━━━━━ Data below
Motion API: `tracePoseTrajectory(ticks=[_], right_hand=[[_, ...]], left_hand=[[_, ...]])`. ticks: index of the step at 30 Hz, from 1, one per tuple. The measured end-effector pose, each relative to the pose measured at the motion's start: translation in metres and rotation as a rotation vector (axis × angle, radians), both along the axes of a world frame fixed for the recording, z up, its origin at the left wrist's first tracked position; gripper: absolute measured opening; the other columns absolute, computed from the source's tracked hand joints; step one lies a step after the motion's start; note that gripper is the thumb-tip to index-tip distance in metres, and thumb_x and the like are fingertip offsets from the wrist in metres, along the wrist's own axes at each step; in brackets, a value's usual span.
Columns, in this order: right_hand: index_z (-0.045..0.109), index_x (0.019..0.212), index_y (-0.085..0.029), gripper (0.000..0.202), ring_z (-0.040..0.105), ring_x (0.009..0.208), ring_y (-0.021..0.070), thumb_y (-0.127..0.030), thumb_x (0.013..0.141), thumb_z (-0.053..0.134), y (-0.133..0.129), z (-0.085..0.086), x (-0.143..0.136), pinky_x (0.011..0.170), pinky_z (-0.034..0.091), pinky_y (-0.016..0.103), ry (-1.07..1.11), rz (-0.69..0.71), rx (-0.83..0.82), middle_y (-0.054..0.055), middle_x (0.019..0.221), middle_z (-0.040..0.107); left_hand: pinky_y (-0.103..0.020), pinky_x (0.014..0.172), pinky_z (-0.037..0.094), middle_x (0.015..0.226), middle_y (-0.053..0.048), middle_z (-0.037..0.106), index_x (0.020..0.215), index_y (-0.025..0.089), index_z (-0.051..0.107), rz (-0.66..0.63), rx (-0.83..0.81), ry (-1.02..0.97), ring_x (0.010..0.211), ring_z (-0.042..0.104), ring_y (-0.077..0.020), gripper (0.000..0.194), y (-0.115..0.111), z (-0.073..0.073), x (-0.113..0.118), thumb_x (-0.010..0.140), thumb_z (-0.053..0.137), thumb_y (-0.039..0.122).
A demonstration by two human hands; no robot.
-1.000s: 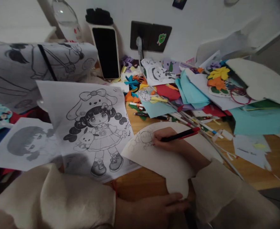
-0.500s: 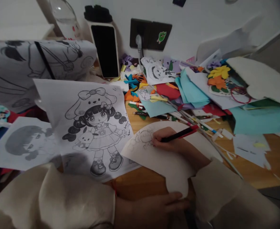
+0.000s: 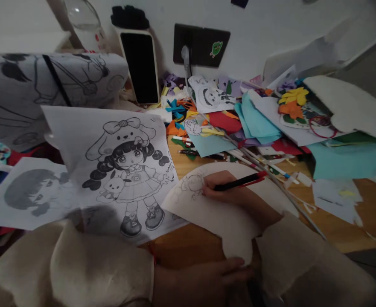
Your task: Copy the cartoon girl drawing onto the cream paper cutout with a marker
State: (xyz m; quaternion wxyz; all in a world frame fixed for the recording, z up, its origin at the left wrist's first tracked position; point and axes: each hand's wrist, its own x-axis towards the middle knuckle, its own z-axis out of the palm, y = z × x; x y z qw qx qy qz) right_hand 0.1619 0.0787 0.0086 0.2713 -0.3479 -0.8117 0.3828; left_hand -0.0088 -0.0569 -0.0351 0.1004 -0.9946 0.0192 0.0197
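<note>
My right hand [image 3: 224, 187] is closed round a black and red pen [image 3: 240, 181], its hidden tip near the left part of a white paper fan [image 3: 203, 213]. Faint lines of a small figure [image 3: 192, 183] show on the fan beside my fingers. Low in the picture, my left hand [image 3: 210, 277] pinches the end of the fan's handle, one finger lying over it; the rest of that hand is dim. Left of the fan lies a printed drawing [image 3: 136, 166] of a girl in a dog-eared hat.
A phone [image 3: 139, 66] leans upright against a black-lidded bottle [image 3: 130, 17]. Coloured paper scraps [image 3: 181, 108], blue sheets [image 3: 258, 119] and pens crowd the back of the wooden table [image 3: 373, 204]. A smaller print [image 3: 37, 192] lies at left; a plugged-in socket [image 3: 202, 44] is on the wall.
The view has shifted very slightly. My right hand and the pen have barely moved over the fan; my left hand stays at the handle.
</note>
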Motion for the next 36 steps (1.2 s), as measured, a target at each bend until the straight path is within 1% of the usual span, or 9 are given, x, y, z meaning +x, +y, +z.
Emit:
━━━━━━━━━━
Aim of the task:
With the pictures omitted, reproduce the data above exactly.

Output for this exercise:
Motion API: `tracePoseTrajectory(ticks=[_], right_hand=[[_, ...]], left_hand=[[_, ...]])`. ticks: index of the step at 30 Hz, from 1, one per tuple. The measured end-effector pose, each relative to the pose measured at the motion's start: translation in metres and rotation as a rotation vector (axis × angle, radians), both along the axes of a world frame fixed for the recording, z up, its origin at the left wrist's first tracked position; gripper: absolute measured opening; the other columns absolute, computed from the source's tracked hand joints; step one lies a step after the motion's start; note that gripper is the thumb-tip to index-tip distance in metres, and thumb_x and the like are fingertip offsets from the wrist in metres, along the wrist's own axes at each step; in brackets, a value's usual span.
Columns, in this order: right_hand: index_z (-0.045..0.109), index_x (0.019..0.212), index_y (-0.085..0.029), gripper (0.000..0.202), ring_z (-0.040..0.105), ring_x (0.009..0.208), ring_y (-0.021..0.070), thumb_y (-0.127..0.030), thumb_x (0.013..0.141), thumb_z (-0.053..0.134), y (-0.133..0.129), z (-0.085..0.086), x (-0.143..0.136), pinky_x (0.011..0.170), pinky_z (-0.034..0.091), pinky_y (-0.016..0.103), ry (-1.07..1.11), rz (-0.69..0.71), rx (-0.83..0.82), middle_y (-0.054..0.055), middle_x (0.019..0.221), middle_z (-0.040..0.107); left_hand: pinky_y (-0.103..0.020), pinky_x (0.014..0.172), pinky_z (-0.037..0.094), middle_x (0.015..0.226), middle_y (-0.053..0.048), middle_z (-0.037..0.106), index_x (0.020..0.215), index_y (-0.025..0.089), index_z (-0.051..0.107), rz (-0.66..0.63), rx (-0.83..0.81), ry (-1.02..0.97), ring_x (0.010..0.211), ring_z (-0.042..0.104), ring_y (-0.077..0.020), gripper (0.000..0.194), y (-0.115..0.111), z (-0.073..0.073), x (-0.113..0.118), thumb_x (-0.010..0.140), thumb_z (-0.053..0.137), thumb_y (-0.039..0.122).
A demonstration by two human hands; no robot.
-1.000s: 
-0.500s: 
+0.000s: 
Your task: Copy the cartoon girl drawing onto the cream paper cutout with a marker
State: (xyz m; quaternion wxyz; all in a world frame fixed for the recording, z up, its origin at the left wrist's first tracked position; point and axes: each hand's wrist, its own x-axis towards the middle knuckle, its own z-axis out of the palm, y = z × x; x y z qw qx qy qz) right_hand 0.1619 0.0787 0.0086 0.2713 -0.3479 -0.8117 0.3828; left_hand -0.0088 -0.0569 -0.0351 0.1004 -0.9946 0.0192 0.0197
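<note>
My right hand [image 3: 224, 187] is closed round a black and red pen [image 3: 240, 181], its hidden tip near the left part of a white paper fan [image 3: 203, 213]. Faint lines of a small figure [image 3: 192, 183] show on the fan beside my fingers. Low in the picture, my left hand [image 3: 210, 277] pinches the end of the fan's handle, one finger lying over it; the rest of that hand is dim. Left of the fan lies a printed drawing [image 3: 136, 166] of a girl in a dog-eared hat.
A phone [image 3: 139, 66] leans upright against a black-lidded bottle [image 3: 130, 17]. Coloured paper scraps [image 3: 181, 108], blue sheets [image 3: 258, 119] and pens crowd the back of the wooden table [image 3: 373, 204]. A smaller print [image 3: 37, 192] lies at left; a plugged-in socket [image 3: 202, 44] is on the wall.
The view has shifted very slightly. My right hand and the pen have barely moved over the fan; my left hand stays at the handle.
</note>
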Motion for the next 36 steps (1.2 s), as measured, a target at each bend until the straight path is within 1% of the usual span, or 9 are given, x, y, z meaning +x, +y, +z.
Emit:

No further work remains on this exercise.